La vita è quella di Isak, 76enne “pedante e solo”, come da amara definizione di sé, prossimo a ricevere una laurea ad honorem in Medicina a coronamento di un’esistenza passata per sua stessa ammissione trascurando famiglia e affetti per il lavoro, come fatto da Bergman per il cinema. È l’altro lui, quello che sente di aver sbagliato tutto, a fargli visita in sogno con il suo carico di angoscia, e a spingerlo a coprire il tragitto da Stoccolma, dove Isak vive, all’università di Lund, dove riceverà il premio, in macchina invece che in aereo, ampliando la giornata per un tempo ed uno spazio indefiniti, pronti ad accogliere ogni sentimento, ricordo e moto dell’anima del vecchio. Il road-movie interiore che ne segue tenta ancora chi si trova a scriverne, a ben sei decadi dall’uscita, a soffermarsi su ogni singola scena immaginata e portata sullo schermo da Bergman, perché il calore del racconto e dei suoi episodi è così vero da scuotere con precisione anche l’inconscio di chi guarda. E che precisione: tenera, delicata, clamorosa. Se per Bergman il cinema è stato “un mezzo per esprimere ricordi, esperienze, tensioni e situazioni”, per lo spettatore vedere o rivedere Il posto delle fragole è immergersi in quel “vocabolario di immagini per gli stati interiori dell’essere umano inventato da Bergman”, come Allen definisce la poetica del suo regista di riferimento, e la scoperta di saperlo anche proprio.
È la possibilità di ritrovare quello che non si è mai saputo di desiderare davvero, vedendolo sbucare fuori da dietro un albero della casa della giovinezza con vestiti nuovi e un diverso taglio di capelli, dargli un passaggio nella propria macchina fino a quando vorrà restarci sopra, e sentirgli dire al commiato che si è stati il grande amore della sua vita nonostante lo si sia lasciato andare. O l’accorgersi di quanto si sia dato al prossimo nell’esercizio di quella professione cui si è sacrificato comunque troppo, e trovarsi all’improvviso ad occuparsi di una mole di ricordi, proiezioni e sensi di colpa cui è possibile dare un significato nuovo, orientato al cambiamento. Anche a 70 e passa anni. Ed è l’uscire dal calvario degli errori commessi ritrovando le proprie origini, mentre le si guarda sorriderci e salutarci durante una giornata di festa su un lago, rivissuta quarant’anni dopo il suo reale svolgimento. Aprendosi all’indulgenza verso di sé, dopo averla sempre sottratta soprattutto alle persone più vicine, con cui è tuttavia possibile recuperare i rapporti da noi stessi negati.

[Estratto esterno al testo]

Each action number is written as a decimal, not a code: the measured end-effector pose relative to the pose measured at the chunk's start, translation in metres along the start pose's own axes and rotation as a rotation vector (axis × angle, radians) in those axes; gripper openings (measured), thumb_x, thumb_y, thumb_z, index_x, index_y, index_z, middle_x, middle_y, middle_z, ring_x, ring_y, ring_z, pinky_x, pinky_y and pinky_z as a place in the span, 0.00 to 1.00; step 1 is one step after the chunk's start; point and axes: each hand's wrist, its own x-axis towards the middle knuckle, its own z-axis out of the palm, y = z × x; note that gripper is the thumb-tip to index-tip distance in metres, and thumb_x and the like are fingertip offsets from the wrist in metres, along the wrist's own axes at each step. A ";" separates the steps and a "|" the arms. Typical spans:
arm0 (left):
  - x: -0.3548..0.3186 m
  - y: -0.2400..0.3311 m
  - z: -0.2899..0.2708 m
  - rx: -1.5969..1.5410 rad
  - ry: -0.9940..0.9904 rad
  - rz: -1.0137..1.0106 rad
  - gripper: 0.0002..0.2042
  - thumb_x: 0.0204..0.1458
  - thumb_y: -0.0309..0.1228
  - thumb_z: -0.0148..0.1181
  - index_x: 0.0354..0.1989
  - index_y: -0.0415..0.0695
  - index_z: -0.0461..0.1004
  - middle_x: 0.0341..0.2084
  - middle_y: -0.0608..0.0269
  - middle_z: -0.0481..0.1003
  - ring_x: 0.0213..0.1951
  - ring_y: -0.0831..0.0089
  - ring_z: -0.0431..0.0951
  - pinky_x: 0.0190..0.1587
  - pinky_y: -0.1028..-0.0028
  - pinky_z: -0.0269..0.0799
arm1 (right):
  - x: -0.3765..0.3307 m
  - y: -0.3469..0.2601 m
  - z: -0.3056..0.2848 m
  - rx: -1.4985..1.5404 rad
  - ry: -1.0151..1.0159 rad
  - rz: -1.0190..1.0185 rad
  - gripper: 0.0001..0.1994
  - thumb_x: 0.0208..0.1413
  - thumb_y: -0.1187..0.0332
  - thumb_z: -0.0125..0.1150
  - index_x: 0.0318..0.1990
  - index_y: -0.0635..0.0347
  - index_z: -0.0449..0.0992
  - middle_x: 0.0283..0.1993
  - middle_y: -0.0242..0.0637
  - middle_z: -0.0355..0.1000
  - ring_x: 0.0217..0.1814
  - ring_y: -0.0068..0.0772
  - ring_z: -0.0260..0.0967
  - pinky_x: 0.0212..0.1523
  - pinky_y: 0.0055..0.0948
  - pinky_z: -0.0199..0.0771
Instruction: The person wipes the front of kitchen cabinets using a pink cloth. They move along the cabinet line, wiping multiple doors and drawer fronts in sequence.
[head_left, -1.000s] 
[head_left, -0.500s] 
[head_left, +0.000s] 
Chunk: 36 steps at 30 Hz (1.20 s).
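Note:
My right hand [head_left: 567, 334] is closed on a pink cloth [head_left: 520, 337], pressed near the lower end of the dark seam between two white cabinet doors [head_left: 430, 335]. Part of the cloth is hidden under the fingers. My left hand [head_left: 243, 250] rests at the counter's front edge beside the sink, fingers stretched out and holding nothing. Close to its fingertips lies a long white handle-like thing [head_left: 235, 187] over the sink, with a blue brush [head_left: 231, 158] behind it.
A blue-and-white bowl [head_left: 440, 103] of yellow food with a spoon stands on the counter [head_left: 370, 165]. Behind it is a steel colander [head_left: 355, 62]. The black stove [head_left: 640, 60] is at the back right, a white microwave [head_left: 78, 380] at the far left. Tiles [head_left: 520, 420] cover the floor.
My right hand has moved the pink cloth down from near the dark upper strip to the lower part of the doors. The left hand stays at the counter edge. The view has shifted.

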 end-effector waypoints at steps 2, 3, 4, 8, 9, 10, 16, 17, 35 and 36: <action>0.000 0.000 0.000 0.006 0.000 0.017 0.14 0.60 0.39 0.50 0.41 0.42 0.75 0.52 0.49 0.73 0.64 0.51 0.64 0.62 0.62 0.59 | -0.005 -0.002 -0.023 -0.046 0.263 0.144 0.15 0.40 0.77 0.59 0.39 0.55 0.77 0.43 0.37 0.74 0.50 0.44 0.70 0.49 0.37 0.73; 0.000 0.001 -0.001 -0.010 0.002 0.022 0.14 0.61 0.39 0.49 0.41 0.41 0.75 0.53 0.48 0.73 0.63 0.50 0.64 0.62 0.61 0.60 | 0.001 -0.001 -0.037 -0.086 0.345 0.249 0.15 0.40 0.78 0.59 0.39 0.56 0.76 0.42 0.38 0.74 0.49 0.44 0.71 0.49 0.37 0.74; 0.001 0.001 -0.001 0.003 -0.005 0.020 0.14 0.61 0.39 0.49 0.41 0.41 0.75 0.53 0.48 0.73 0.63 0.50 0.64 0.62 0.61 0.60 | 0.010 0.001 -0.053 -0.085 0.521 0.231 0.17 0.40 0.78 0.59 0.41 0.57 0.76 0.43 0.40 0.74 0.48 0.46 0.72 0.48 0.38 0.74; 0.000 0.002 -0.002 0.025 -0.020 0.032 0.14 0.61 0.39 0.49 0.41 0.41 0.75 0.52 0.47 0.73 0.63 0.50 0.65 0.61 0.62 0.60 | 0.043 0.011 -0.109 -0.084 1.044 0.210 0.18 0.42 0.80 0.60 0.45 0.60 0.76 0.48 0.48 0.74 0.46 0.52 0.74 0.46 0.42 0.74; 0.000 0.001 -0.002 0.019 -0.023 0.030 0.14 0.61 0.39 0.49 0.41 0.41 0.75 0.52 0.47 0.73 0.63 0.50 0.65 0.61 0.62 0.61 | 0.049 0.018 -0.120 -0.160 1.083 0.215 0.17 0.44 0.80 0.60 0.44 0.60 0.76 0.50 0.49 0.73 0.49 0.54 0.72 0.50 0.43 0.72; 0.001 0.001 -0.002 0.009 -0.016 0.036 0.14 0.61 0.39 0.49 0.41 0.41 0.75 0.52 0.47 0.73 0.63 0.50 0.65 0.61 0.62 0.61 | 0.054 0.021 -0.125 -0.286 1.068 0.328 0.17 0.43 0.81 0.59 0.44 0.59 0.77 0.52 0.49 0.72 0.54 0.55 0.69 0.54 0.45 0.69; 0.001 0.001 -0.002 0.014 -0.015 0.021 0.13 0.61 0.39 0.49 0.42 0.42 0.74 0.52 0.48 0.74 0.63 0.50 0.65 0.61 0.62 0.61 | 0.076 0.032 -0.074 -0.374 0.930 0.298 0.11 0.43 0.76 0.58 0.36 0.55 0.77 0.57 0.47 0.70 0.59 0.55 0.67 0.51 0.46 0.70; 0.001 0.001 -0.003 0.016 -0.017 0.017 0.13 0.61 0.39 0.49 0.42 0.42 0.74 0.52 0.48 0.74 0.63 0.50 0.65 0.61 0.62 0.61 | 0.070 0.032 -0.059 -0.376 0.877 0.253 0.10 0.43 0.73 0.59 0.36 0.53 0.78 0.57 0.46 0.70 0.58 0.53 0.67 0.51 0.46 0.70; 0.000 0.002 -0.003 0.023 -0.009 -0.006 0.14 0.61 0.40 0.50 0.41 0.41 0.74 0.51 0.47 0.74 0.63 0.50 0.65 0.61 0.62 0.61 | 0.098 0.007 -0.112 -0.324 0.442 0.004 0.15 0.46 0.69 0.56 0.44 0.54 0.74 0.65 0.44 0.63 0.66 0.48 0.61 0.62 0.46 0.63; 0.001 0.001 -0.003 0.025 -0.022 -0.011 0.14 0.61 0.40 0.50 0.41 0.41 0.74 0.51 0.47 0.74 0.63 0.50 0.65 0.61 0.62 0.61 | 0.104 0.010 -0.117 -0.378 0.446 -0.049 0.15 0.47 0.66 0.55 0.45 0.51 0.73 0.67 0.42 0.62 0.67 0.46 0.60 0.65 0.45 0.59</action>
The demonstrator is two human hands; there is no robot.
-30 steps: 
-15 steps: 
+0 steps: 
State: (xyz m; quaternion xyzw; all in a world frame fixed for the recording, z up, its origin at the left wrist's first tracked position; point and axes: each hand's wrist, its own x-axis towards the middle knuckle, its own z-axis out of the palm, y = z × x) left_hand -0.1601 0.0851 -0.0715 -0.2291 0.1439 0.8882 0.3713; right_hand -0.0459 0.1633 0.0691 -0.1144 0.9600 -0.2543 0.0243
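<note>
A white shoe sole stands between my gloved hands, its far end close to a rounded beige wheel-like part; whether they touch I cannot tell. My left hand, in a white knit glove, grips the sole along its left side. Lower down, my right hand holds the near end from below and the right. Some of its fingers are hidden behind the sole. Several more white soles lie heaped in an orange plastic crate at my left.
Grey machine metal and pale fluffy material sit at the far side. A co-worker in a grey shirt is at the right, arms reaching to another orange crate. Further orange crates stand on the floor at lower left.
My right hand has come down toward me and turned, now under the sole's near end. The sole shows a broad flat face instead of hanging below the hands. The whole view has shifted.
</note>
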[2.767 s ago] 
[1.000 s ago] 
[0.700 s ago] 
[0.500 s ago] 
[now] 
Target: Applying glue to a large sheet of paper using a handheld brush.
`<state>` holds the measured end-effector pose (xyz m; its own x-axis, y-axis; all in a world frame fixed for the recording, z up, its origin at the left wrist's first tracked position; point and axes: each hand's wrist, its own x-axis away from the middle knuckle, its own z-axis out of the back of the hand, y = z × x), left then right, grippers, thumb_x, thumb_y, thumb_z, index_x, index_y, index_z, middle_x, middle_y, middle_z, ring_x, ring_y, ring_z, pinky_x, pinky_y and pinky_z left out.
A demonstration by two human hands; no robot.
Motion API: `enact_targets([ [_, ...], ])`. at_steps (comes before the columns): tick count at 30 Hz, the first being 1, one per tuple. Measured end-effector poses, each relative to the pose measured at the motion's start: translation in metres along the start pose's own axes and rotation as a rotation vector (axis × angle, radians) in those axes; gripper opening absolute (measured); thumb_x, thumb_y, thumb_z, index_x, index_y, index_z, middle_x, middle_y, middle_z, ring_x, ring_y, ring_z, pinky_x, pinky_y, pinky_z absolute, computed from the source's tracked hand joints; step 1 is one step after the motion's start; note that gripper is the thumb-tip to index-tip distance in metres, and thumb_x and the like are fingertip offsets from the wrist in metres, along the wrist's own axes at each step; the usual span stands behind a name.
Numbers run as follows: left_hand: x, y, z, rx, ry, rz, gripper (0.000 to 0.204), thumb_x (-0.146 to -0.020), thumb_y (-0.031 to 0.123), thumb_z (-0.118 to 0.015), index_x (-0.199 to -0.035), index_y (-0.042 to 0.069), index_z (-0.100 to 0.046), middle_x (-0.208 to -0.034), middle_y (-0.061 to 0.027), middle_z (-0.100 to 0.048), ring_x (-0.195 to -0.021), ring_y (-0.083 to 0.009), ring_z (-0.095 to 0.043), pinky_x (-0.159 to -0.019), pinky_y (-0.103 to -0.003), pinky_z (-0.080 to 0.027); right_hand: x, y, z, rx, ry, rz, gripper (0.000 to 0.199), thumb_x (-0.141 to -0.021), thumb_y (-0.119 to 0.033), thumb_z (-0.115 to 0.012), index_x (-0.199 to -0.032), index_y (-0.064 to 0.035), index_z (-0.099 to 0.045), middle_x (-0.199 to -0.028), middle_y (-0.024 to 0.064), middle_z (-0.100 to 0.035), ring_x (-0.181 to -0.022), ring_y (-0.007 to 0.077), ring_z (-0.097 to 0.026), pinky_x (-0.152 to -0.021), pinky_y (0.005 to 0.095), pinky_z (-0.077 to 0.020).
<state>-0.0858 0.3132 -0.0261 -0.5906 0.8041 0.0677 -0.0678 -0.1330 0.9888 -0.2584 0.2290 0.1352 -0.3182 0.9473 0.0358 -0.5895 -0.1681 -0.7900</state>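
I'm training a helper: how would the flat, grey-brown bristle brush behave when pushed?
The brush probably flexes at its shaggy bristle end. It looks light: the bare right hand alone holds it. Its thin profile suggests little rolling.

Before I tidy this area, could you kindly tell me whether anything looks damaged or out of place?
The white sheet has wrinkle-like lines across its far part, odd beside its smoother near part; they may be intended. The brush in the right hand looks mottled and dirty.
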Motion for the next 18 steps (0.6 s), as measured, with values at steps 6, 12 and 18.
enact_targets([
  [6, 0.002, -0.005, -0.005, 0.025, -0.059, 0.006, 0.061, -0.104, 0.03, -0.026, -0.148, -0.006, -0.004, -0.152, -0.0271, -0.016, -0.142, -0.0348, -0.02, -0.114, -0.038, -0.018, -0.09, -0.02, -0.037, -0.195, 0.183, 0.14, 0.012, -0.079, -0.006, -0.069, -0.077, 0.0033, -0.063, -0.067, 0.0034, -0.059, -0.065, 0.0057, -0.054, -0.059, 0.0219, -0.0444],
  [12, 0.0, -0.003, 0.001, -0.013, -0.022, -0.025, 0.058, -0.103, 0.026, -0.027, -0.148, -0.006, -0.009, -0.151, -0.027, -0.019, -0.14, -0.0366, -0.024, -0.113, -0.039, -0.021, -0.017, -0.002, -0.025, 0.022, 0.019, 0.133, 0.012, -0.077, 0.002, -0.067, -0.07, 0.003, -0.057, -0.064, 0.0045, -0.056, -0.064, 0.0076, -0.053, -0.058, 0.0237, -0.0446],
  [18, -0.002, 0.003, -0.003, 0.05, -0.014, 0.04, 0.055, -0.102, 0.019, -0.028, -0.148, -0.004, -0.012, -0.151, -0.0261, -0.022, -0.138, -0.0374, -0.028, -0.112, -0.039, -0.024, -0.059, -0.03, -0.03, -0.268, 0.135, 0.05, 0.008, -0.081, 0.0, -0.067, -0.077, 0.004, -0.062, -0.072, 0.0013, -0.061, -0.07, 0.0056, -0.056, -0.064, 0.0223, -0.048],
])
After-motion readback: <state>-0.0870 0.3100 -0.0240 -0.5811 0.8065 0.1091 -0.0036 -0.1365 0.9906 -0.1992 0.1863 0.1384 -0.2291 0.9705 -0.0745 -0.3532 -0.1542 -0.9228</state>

Come fa Isak guardando i suoi genitori ancora giovani in riva al lago, in quel primo piano che Bergman definì come il più bello di tutto il suo cinema e affidato al quasi ottantenne Victor Sjöström alla sua ultima interpretazione, in attesa della nascita di un bambino, figlio dell’unico figlio di Isak, la cui storia è ancora tutta da scrivere.